BEGIN

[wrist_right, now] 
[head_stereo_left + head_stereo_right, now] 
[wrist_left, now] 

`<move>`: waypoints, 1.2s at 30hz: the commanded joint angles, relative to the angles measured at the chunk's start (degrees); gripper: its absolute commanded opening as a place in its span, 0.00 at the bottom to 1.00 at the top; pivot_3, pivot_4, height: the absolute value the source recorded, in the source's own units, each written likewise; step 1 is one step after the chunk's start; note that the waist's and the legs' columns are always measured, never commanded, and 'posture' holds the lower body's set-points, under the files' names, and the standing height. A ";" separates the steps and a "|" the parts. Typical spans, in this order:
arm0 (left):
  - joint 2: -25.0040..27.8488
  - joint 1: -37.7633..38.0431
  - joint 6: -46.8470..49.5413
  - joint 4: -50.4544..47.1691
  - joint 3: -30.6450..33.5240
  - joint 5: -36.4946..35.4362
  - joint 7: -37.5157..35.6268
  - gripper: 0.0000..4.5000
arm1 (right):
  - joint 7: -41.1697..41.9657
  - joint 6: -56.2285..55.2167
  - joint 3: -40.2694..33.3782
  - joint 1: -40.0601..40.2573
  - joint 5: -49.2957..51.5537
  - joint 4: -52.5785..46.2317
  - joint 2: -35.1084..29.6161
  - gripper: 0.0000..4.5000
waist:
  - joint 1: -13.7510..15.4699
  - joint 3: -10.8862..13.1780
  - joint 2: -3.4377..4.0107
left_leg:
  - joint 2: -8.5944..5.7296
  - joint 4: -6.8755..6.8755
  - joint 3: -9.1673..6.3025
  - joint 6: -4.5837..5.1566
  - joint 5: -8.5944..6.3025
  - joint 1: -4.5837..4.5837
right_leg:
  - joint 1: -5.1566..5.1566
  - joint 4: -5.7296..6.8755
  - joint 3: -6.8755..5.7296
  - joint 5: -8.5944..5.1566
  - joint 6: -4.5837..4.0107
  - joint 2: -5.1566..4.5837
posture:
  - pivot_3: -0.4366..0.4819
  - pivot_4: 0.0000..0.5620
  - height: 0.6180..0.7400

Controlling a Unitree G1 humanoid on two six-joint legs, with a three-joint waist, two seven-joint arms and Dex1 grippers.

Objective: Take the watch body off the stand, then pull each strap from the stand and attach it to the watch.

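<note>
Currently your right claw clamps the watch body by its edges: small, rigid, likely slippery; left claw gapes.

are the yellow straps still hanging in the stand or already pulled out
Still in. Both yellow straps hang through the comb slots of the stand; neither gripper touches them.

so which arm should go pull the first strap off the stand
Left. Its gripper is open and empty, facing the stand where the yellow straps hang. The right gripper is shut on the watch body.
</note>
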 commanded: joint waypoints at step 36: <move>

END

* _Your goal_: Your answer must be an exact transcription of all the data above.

* _Solution_:
[wrist_right, now] 
[head_stereo_left + head_stereo_right, now] 
[wrist_left, now] 

`<move>`: waypoints, 1.2s at 30hz: the commanded joint angles, relative to the angles measured at the chunk's start (degrees); gripper: its absolute commanded opening as a place in its span, 0.00 at the bottom to 1.00 at the top; pivot_3, pivot_4, height: the absolute value the source recorded, in the source's own units, each written likewise; step 1 is one step after the chunk's start; note that the waist's and the legs' columns are always measured, never commanded, and 'posture' holds the lower body's set-points, under the files' names, and the standing height. A ";" separates the steps and a "|" the parts. Typical spans, in this order:
arm0 (left):
  - joint 2: -25.0040..27.8488
  - joint 1: -37.7633..38.0431
  - joint 6: -46.8470..49.5413
  - joint 4: -50.4544..47.1691
  - joint 3: -30.6450..33.5240
  - joint 5: -36.4946..35.4362
  - joint 7: -37.5157..35.6268
  - gripper: 0.0000..4.5000
arm1 (right):
  - joint 7: -41.1697..41.9657
  - joint 6: -56.2285..55.2167
  - joint 3: -40.2694..33.3782
  - joint 1: -40.0601..40.2573
  - joint 5: -49.2957..51.5537
  - joint 4: -52.5785..46.2317
  - joint 2: -35.1084..29.6161
  - gripper: 0.0000..4.5000
waist:
  - joint 1: -13.7510..15.4699
  - joint 3: -10.8862..13.1780
  - joint 2: -3.4377..4.0107
left_leg:
  - joint 2: -8.5944..5.7296
  - joint 4: -6.8755..6.8755
  - joint 3: -9.1673..6.3025
  - joint 6: -4.5837..5.1566
  - joint 5: -8.5944..6.3025
  - joint 1: -4.5837..4.5837
right_leg:
  - joint 1: -5.1566..5.1566
  - joint 4: -5.7296..6.8755
  - joint 3: -6.8755..5.7296
  - joint 5: -8.5944..5.1566
  - joint 6: -4.5837..4.0107
  - joint 2: -5.1566..4.5837
posture:
  - pivot_3: -0.4366..0.4819
  - pivot_4: 0.0000..0.5620
  - height: 0.6180..0.7400

Controlling a Unitree G1 humanoid on two six-joint legs, with a three-joint waist, two seven-joint arms and Dex1 grippers.

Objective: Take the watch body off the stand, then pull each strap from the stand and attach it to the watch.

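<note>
Currently your right claw clamps the watch body by its edges: small, rigid, likely slippery; left claw gapes.

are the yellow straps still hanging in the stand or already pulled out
Still in. Both yellow straps hang through the comb slots of the stand; neither gripper touches them.

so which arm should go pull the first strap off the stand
Left. Its gripper is open and empty, facing the stand where the yellow straps hang. The right gripper is shut on the watch body.
</note>
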 commanded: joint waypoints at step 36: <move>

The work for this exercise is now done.